Wartoni menjalankan motornya menuju SMA Nusantara Jaya untuk sekadar lewat di depan sekolah dan berharap bertemu dengan Nayla. Namun pada kenyataannya, ia sudah tak pernah bertemu lagi dengan putrinya itu.
Sejak kepergian Nayla, Wartoni menjadi pribadi yang lebih sering mengintropeksi diri. Ia menyadari bahwa selama ini ia cukup kasar dengan putrinya itu. Seharusnya sebagai satu-satunya orang tua kandung, ia mengerti apa yang diinginkan Nayla, bukan memaksanya melaksanakan segala sesuatu berdasarkan keinginan pribadi.
Wartoni kini bekerja lebih keras untuk melunasi semua utangnya. Bakatnya terhadap perbaikan beberapa mesin ia gunakan. Ia mulai membuka jasa perbaikan barang untuk menambah penghasilan sekaligus menyibukkan diri agar tidak terlalu kehilangan Nayla.
Tetapi, begitu mengingat sikap pembangkang Nayla, Wartoni pasti akan tersulut emosi dan menjadi pusing sendiri lalu menyesal setelah melampiaskan amarah.
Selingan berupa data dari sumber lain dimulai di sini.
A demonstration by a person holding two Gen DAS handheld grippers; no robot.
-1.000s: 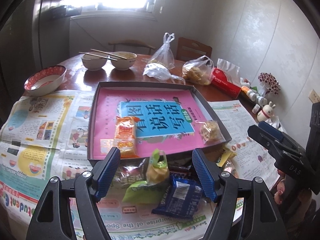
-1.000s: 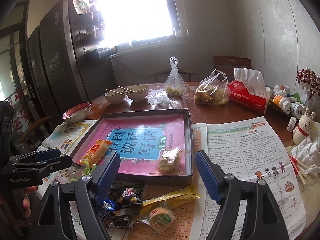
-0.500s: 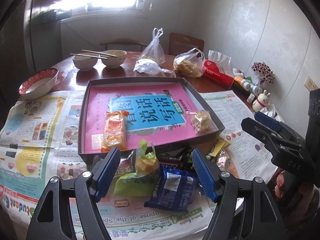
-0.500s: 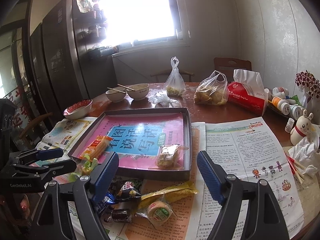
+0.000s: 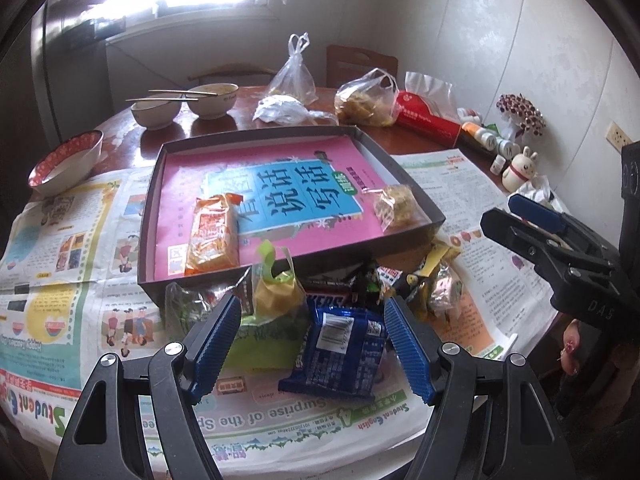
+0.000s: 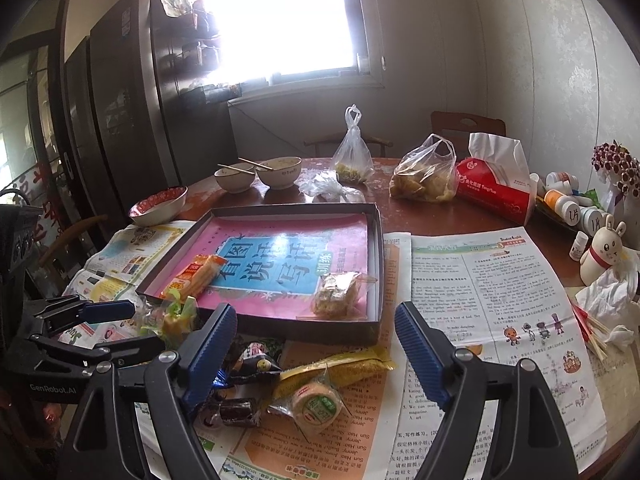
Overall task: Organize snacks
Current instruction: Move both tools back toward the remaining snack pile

Selalu begitu.
Ia selalu berpikir Nayla adalah anak keras kepala yang tidak bisa diatur. Sangat susah untuk diajak berbicara yang pasti berujung dengan perdebatan.
Wartoni merasa dirinya sudah mencoba melakukan yang terbaik. Ia sering memaksa Nayla bukan hanya untuk kebaikannya, melainkannya kebaikan Nayla juga. Ia ingin Nayla bahagia. Tidak terlihat tersiksa.
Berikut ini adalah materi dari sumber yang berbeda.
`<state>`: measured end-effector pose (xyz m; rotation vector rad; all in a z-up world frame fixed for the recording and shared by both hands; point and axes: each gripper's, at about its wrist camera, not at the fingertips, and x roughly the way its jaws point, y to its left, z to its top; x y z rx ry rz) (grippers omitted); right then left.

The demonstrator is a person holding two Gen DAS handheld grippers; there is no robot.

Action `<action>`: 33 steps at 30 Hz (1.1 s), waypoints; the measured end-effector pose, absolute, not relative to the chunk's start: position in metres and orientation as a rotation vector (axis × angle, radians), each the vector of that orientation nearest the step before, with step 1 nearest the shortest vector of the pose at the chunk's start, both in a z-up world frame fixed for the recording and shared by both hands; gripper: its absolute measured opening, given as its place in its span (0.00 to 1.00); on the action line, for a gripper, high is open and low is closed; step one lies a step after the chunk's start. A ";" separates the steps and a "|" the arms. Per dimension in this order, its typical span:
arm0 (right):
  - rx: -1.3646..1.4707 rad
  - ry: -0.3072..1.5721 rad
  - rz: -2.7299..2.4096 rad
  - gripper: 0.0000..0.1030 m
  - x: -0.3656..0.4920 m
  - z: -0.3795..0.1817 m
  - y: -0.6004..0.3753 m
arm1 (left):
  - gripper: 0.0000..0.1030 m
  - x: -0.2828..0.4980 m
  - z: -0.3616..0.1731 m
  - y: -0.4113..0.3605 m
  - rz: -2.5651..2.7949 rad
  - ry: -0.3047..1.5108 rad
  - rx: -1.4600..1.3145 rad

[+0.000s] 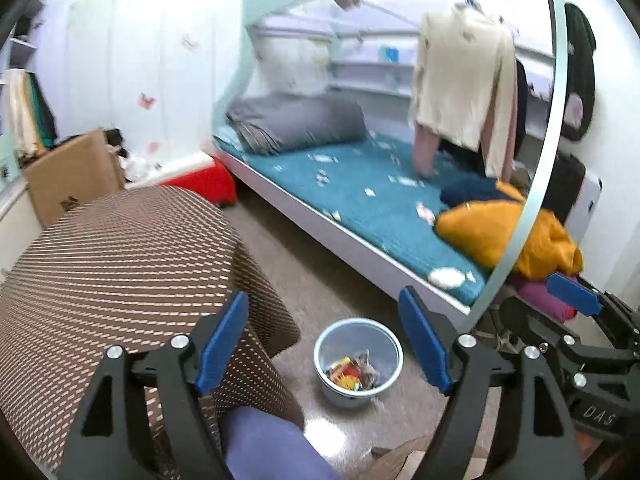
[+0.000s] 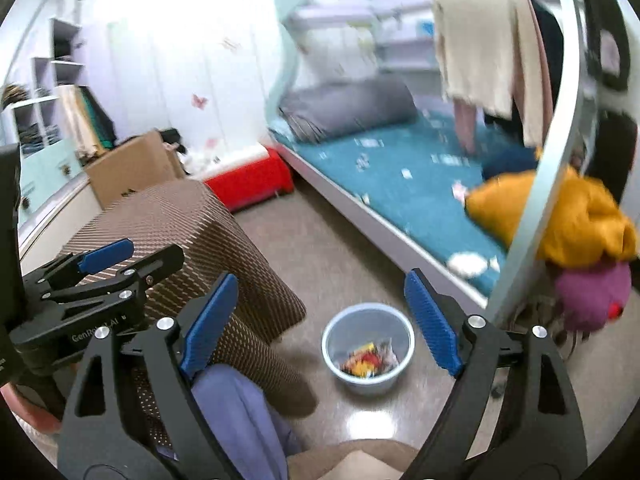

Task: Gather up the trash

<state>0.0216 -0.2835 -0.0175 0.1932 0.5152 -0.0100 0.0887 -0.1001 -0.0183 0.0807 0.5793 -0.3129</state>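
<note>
A pale blue bin (image 1: 347, 398) stands on the floor below both grippers, with colourful wrappers (image 1: 352, 372) lying in its bottom. My left gripper (image 1: 322, 300) hangs high over it, jaws wide apart, nothing between them. The right wrist view shows the same bin (image 2: 368, 386) and wrappers (image 2: 368, 360) under my right gripper (image 2: 322, 280), which is open and empty too. The two grippers are side by side: a blue pad (image 1: 574, 295) of the right one shows at the right edge of the left wrist view. A blue pad (image 2: 106, 255) of the left one shows at the left of the right wrist view.
A table under a brown patterned cloth (image 1: 120, 260) stands left of the bin. A bed with a teal cover (image 1: 360, 192) runs along the right, with an orange garment (image 1: 500, 232) heaped at its near end. A cardboard box (image 1: 76, 176) and a red box (image 1: 204, 184) sit behind. A person's blue-trousered leg (image 1: 264, 440) is near.
</note>
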 end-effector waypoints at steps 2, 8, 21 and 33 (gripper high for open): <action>0.147 0.482 0.011 0.84 0.011 -0.005 -0.274 | 0.77 0.075 -0.009 -0.092 -0.286 0.562 0.063; 0.092 0.426 0.065 0.84 -0.009 0.005 -0.260 | 0.81 0.041 0.003 -0.073 -0.212 0.506 0.017; 0.051 0.401 0.068 0.84 -0.019 0.008 -0.246 | 0.81 0.028 0.009 -0.063 -0.156 0.499 0.004; 0.045 0.404 0.097 0.85 -0.024 0.014 -0.236 | 0.83 0.014 0.014 -0.048 -0.112 0.493 -0.011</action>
Wartoni yang tidak menemukan Nayla dari jalan depan sekolah itu pun menjalankan motornya lagi. Terpaksa, ia ingin membiarkan Nayla menenangkan diri sesuai perkataan Agung.
Dalam hati, Wartoni terus berdoa semoga anak perempuannya itu mau kembali ke rumah lagi.
Suatu hari.
Ya, suatu hari dengan kesadaran diri sendiri tanpa paksaan.
* * * * *
Di tempat lain pada waktu yang sama.
Mariska berdiri di depan jendela, memandangi jalan di depan rumah dengan tangan yang menyilang di depan dada.
Ia memikirkan Nayla yang menghilang tanpa kabar. Sudah sepuluh hari berlalu. Berita dari Agung mengenai keberadaan Nayla juga sama sekali tidak ada.
Agung hanya berkata, Nayla saat ini perlu menenangkan diri. Lalu apa respons Wartoni? Ia mendengarkannya.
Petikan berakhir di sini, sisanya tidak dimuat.